# TASK INSTRUCTIONS
Transcribe the data below verbatim from the line with "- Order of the" to the line with "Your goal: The". Include both of those lines.

# INFORMATION GIVEN
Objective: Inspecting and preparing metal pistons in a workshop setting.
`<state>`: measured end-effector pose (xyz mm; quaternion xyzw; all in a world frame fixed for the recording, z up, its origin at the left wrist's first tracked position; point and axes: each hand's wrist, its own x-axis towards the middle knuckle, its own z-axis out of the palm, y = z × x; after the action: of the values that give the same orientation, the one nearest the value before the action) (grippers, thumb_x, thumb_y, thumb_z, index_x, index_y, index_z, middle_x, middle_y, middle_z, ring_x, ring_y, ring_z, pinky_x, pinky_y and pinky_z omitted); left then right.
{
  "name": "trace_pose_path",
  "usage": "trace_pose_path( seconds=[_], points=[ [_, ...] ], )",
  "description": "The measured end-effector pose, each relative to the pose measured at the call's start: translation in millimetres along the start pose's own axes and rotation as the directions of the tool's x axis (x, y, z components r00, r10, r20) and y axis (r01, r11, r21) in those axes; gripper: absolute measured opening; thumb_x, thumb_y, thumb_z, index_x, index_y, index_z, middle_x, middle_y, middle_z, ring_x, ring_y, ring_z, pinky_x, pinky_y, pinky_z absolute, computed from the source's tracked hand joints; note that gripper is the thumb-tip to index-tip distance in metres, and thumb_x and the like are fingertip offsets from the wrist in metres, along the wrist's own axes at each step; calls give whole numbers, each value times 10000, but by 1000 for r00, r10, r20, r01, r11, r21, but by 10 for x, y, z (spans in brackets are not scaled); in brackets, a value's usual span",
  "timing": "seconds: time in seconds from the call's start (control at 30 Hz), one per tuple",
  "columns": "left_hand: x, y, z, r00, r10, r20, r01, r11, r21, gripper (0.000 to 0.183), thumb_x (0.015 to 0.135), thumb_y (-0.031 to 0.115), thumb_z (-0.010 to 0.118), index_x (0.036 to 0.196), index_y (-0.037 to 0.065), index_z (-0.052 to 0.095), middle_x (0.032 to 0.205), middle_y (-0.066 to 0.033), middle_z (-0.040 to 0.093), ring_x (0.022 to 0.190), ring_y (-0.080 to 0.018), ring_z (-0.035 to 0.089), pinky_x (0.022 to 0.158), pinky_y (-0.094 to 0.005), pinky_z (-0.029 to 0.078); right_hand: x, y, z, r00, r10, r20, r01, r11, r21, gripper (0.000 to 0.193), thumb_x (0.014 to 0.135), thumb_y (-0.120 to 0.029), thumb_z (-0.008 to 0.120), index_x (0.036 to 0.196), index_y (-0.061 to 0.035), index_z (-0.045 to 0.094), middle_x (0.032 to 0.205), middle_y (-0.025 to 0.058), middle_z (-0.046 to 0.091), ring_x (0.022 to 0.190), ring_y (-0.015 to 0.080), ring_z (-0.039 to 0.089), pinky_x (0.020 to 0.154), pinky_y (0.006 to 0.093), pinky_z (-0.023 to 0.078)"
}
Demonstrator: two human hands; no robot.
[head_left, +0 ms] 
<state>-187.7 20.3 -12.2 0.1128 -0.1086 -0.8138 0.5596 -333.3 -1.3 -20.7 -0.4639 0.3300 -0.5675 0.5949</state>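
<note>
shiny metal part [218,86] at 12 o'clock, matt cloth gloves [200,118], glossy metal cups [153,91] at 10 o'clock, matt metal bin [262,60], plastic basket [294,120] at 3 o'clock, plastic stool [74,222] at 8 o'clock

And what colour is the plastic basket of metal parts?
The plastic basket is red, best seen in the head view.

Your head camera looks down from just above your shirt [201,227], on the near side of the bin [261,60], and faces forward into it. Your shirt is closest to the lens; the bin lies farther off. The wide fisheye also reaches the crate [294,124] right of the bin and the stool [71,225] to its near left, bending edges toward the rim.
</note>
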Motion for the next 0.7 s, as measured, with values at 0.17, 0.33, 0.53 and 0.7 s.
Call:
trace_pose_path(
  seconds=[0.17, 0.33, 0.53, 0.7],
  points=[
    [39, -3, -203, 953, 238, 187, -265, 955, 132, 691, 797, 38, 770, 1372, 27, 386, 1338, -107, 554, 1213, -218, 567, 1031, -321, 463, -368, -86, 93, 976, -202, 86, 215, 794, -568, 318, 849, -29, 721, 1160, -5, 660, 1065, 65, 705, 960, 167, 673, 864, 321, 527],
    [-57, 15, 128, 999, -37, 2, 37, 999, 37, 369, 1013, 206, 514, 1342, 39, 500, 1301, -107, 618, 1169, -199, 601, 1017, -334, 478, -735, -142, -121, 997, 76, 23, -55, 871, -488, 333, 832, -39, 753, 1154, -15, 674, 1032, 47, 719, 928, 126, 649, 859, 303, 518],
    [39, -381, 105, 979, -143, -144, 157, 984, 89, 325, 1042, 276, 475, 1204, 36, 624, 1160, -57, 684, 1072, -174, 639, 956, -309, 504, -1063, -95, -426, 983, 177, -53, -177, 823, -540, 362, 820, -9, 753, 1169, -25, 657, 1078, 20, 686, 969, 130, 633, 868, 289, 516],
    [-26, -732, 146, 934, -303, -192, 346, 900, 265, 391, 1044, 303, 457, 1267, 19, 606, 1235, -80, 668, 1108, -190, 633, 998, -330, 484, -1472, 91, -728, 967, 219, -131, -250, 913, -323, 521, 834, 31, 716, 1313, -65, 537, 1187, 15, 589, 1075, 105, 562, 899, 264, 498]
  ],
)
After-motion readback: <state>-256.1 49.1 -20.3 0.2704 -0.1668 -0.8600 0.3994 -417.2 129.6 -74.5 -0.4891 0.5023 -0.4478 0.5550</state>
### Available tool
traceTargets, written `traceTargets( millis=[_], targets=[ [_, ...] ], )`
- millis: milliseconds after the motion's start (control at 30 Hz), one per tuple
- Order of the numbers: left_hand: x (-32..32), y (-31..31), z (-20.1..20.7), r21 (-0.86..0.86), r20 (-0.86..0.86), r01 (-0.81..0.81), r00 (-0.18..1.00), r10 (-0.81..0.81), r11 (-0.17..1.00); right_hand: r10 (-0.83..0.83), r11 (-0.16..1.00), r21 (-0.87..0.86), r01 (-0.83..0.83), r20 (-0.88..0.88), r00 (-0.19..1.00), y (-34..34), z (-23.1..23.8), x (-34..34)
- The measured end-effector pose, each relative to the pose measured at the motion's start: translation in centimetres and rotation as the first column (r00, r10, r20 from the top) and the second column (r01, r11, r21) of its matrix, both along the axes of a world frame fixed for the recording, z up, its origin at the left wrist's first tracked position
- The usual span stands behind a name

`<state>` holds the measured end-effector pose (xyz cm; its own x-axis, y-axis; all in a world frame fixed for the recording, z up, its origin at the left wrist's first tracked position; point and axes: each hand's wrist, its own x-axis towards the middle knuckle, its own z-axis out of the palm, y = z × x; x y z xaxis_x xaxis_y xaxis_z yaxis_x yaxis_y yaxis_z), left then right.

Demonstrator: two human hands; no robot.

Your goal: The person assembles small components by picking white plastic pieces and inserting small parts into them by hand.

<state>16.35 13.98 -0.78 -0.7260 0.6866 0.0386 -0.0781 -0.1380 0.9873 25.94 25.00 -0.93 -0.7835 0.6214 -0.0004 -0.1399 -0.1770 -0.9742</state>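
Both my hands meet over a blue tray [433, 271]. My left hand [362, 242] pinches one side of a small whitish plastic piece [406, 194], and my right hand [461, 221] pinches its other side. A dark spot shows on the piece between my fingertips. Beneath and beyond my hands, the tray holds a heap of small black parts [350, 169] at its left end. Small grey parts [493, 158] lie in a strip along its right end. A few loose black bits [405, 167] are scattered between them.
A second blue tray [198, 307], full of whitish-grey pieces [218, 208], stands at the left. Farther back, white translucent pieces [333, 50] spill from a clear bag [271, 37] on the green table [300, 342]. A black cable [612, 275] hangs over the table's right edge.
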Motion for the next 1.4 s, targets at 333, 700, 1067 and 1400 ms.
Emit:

# RESULT
- Order of the numbers: left_hand: x (-32..32), y (-31..31), z (-20.1..20.7), r21 (-0.86..0.86), r20 (-0.86..0.86), r01 (-0.81..0.81), r00 (-0.18..1.00), r10 (-0.81..0.81), r11 (-0.17..1.00); right_hand: r10 (-0.83..0.83), r11 (-0.16..1.00), r21 (-0.87..0.86), r01 (-0.83..0.83), r20 (-0.88..0.88), r00 (-0.19..1.00), y (-34..34), z (-23.1..23.8), x (-34..34)
- The measured end-effector pose, each relative to the pose measured at the motion's start: translation in centimetres and rotation as the first column (r00, r10, r20 from the top) and the second column (r01, r11, r21) of its matrix, both along the axes of a world frame fixed for the recording, z up, its origin at the left wrist's first tracked position
- The usual span stands behind a name

`<state>` holds the measured end-effector pose (xyz cm; its own x-axis, y-axis; all in a world frame fixed for the recording, z up, its origin at the left wrist's first tracked position; point and axes: each hand's wrist, its own x-axis towards the middle knuckle, its own z-axis out of the palm, y = z × x; x y z xaxis_x xaxis_y xaxis_z yaxis_x yaxis_y yaxis_z), left then right.

Demonstrator: two human hands; no robot.

Your goal: The person assembles small components by picking white plastic pieces and inserting small parts into them by hand.

There is no more to the exercise.